┌─ RECORDED DATA

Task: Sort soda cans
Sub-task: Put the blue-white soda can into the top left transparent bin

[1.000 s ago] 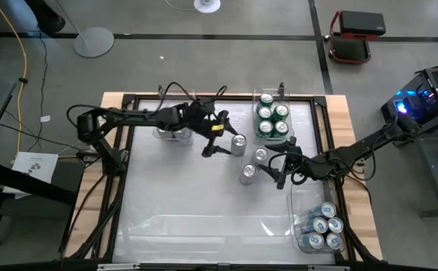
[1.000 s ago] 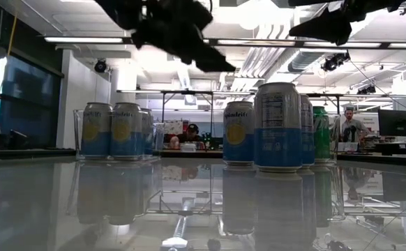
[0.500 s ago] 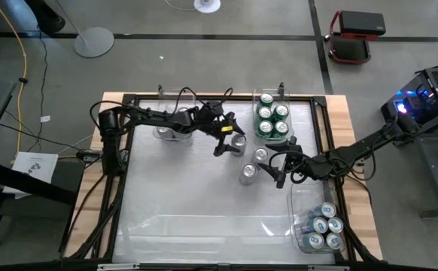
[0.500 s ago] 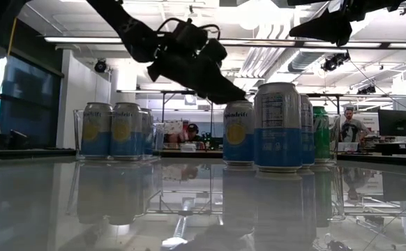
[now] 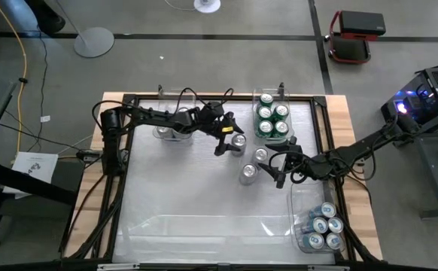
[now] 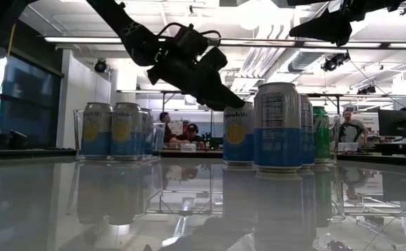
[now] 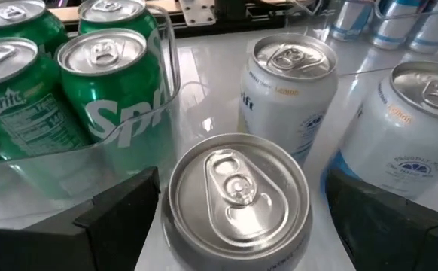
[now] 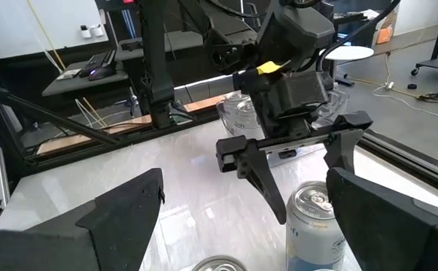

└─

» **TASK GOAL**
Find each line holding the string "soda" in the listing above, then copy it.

» **ANSWER TO THIS TASK**
Task: Sort soda cans
Sub-task: Put the blue-white soda can into the top left transparent bin

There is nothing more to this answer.